__To do__.
Wherever the word "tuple" appears in the entries, copy the whole line.

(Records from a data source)
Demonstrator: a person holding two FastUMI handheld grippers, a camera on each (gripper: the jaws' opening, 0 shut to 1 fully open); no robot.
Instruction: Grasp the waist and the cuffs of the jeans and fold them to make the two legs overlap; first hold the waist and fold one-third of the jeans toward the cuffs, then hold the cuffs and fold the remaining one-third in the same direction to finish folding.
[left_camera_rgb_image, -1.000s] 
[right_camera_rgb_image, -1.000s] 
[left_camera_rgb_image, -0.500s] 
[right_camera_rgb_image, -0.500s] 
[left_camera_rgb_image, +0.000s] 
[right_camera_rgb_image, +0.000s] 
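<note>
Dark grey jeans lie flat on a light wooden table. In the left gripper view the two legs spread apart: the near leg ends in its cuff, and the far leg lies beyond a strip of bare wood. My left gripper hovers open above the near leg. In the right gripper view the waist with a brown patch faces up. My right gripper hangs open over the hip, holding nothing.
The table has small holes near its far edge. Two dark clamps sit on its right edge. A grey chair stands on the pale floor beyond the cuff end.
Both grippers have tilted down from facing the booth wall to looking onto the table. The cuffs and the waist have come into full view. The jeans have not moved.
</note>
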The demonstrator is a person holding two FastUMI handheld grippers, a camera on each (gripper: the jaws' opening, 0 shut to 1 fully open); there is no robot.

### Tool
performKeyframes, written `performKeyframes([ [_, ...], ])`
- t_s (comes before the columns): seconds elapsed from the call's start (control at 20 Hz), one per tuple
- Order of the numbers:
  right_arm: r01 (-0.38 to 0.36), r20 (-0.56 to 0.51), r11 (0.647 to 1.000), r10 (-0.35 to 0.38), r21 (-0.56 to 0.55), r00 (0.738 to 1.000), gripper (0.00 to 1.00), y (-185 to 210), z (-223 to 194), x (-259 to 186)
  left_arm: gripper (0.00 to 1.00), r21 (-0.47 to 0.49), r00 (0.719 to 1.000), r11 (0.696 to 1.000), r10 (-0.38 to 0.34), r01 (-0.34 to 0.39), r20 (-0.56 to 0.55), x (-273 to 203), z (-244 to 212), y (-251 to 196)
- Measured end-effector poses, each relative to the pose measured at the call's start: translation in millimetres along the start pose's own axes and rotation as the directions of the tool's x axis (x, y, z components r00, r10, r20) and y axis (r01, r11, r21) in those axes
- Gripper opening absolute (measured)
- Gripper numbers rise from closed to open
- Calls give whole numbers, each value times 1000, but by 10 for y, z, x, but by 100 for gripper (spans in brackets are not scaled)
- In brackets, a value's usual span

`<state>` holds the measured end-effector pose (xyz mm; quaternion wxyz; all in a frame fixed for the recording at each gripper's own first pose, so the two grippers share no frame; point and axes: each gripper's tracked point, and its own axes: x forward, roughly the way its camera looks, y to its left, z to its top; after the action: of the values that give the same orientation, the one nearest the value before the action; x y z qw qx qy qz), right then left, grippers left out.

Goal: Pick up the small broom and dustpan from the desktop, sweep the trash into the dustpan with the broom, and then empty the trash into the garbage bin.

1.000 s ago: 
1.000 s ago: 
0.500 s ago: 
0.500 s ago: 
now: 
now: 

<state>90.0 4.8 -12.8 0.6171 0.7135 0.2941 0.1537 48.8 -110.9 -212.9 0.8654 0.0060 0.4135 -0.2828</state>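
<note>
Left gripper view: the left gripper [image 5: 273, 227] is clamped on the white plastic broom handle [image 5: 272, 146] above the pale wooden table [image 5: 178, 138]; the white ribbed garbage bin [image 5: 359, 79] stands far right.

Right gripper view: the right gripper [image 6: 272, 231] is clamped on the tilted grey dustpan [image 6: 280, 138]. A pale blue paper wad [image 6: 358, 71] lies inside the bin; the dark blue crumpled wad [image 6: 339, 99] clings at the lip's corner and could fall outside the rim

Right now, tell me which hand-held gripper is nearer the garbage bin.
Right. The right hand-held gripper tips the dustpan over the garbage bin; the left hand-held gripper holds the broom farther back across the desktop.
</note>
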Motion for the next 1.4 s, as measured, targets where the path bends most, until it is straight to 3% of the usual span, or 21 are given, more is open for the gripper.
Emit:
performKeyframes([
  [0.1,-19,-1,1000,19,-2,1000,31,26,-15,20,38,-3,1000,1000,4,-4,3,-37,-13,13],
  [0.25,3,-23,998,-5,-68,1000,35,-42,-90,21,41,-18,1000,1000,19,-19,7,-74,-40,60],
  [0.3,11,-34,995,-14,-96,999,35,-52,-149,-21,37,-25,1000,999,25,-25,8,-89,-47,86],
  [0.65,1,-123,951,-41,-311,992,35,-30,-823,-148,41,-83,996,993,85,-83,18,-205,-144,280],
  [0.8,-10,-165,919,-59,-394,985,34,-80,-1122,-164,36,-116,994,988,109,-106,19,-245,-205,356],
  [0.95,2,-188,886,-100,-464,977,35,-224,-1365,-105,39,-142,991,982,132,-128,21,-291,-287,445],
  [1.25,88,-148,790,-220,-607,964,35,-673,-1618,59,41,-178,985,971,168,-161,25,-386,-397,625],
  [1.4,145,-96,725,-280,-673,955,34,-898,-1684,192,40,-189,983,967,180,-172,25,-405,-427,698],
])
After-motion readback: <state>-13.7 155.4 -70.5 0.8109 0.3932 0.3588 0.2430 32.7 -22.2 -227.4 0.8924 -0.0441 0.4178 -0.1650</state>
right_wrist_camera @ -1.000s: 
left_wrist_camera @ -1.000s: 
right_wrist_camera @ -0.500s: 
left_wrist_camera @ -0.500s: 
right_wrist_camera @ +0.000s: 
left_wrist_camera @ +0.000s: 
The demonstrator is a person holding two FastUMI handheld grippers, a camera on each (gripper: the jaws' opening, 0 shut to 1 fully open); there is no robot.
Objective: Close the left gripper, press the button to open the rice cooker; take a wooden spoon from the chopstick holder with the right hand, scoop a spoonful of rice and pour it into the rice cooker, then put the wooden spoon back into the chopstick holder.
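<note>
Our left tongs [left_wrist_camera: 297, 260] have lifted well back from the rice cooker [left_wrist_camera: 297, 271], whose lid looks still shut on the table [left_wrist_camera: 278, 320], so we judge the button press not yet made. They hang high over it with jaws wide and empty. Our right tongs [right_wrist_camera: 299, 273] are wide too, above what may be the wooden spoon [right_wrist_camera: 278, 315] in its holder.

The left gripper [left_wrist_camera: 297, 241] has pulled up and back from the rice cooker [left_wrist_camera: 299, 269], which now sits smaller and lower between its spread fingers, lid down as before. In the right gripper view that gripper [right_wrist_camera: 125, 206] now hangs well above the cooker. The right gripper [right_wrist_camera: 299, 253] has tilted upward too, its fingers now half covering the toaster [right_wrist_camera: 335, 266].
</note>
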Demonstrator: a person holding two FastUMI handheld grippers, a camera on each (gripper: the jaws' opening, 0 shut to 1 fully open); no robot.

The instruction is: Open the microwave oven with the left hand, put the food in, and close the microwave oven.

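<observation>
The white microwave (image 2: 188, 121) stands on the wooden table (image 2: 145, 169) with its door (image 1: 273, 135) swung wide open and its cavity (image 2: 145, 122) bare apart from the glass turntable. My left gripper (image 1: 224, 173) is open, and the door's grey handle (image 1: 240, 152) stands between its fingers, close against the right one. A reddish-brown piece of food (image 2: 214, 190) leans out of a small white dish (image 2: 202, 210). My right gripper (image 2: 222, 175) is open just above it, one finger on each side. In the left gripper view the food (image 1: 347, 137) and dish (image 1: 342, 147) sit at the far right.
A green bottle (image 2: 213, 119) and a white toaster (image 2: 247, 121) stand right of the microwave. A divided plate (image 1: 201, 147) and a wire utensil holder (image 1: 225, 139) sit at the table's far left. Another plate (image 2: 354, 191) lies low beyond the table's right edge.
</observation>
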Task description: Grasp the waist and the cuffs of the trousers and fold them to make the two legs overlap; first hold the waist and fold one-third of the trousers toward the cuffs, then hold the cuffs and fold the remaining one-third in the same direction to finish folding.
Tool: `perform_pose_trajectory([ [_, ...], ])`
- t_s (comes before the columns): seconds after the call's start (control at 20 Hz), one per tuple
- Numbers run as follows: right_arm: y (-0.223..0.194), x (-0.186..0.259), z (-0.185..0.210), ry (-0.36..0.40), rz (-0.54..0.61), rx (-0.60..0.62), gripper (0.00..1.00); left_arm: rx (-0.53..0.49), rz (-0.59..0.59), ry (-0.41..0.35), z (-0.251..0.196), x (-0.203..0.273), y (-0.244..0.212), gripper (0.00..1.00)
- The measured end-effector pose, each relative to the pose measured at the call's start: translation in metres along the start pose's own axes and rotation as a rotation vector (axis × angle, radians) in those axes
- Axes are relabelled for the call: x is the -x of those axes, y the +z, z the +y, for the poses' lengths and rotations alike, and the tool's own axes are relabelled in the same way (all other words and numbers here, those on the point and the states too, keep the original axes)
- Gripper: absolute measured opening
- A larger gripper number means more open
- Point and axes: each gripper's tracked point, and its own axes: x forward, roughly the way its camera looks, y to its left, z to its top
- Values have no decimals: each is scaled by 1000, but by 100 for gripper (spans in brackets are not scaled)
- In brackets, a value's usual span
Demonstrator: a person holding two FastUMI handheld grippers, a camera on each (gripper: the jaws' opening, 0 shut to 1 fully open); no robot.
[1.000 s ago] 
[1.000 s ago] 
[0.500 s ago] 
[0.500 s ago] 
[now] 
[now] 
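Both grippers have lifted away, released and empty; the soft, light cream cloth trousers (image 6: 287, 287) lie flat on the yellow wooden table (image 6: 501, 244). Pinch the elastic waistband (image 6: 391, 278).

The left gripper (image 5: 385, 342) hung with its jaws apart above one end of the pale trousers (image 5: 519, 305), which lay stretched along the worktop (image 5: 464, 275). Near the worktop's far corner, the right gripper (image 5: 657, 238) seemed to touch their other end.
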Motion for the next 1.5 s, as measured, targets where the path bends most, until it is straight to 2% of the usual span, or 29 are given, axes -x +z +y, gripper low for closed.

__Response to the task__.
- t_s (comes before the columns): seconds elapsed from the call's start (control at 20 Hz), one per tuple
- t_s (comes before the columns): seconds after the call's start (control at 20 Hz), one per tuple

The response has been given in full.